Genome Sequence of the Banana Pathogen Dickeya zeae Strain MS1, Which Causes Bacterial Soft Rot.

We report a draft genome sequence of Dickeya zeae strain MS1, which is the causative agent of banana soft rot in China, and we show several of its specific properties compared with those of other D. zeae strains. Genome sequencing provides a tool for understanding the genomic determination of the pathogenicity and phylogeny placement of this pathogen.

GENOME ANNOUNCEMENT

Dickeya zeae MS1 is the causative agent of soft rot disease in bananas. It was first found in China by Lin et al. in 2009 (1) and has since become a major pathogen affecting the banana industry. The disease is characterized by massive odorous soft rot at the center or a portion of the rhizome, deteriorated with a destroyed growing point and decayed internal material, leading to vascular discoloration. Moreover, the organism shows a specific gray thallus in culture compared with other Dickeya pathogens, and it is short of the phytotoxin against a range of bacterial pathogens compared with other D. zeae strains (2, 3).

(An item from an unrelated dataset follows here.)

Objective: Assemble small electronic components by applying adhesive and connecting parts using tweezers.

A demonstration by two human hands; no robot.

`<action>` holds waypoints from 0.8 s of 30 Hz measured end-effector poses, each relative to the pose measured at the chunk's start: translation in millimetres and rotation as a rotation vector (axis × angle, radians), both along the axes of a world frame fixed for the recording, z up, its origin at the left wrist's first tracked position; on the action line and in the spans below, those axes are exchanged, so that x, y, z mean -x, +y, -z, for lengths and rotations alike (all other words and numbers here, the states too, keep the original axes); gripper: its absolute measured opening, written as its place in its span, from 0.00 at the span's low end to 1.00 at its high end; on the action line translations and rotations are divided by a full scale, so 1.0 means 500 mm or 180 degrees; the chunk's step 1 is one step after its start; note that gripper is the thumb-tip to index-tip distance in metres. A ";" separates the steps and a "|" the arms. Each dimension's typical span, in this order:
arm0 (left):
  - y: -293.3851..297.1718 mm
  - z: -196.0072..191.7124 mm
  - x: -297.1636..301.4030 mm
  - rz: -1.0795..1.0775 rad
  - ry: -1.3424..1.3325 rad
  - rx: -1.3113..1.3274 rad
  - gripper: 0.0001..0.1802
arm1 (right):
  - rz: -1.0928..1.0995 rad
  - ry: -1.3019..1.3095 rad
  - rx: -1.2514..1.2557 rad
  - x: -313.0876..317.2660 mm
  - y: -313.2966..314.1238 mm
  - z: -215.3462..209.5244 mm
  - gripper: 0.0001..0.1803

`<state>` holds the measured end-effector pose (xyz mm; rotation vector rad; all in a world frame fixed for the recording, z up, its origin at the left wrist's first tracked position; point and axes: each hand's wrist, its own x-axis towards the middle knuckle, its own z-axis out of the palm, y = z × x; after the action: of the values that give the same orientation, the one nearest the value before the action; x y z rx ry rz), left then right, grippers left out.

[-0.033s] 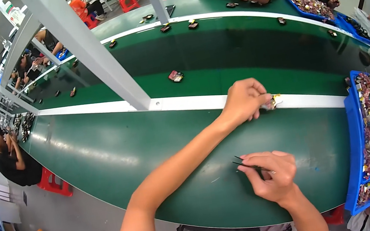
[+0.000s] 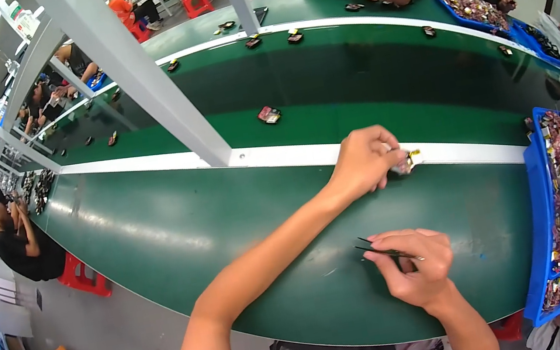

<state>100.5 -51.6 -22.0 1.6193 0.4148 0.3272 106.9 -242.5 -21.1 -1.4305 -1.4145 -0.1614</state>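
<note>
Both hands are busy over the green worktop (image 2: 177, 230). Left hand (image 2: 365, 160) reaches far across to the white strip (image 2: 277, 157) that runs along the conveyor edge, and its fingers are closed around a small part (image 2: 408, 160) with a yellow and silver end, which sticks out at the right of the fist. Right hand (image 2: 412, 268) rests near the body, closed on thin dark tweezers (image 2: 380, 251) whose tips point to the left and lie just above the worktop.

Between the two pictures, taken at the same instant, nothing has shifted: arm, part and tweezers sit in the same places. So the work looks to be in a pause of handling, with the part lifted or pressed at the strip and the tweezers not touching it.

The small part itself is mostly hidden by the fingers; only a shiny corner shows, so its full shape I cannot tell. At the right stands a blue tray (image 2: 541, 204) full of similar small shiny pieces. On the far belt (image 2: 369, 84) lie a few dark components, one (image 2: 269, 115) near the white post (image 2: 152, 85).
</note>
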 end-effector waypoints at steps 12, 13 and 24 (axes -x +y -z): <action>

To gain further insights into the genomic determination of its pathogenicity and specific properties, the draft genome of MS1 was sequenced and annotated. Genomic DNA was isolated with the TIANamp bacterial DNA kit (Tiangen Biotech, Beijing, China), and genomic sequencing using the Roche GS FLX Titanium platform was performed at Macrogen. The shotgun library yielded 777,832 reads with an average length of 458 bp, amounting to 356,558,919 bases (approximately 75.09× coverage). The proportion of Q40+ bases was 99.99%, and high-quality reads were assembled in Newbler assembler v2.6 (454), yielding 58 contigs (>500 bp). Automated gene findings were made with Glimmer (4), and functional annotation was performed by means of similarity searches against the GO (5), COGs (6) and KEGG (7) databases.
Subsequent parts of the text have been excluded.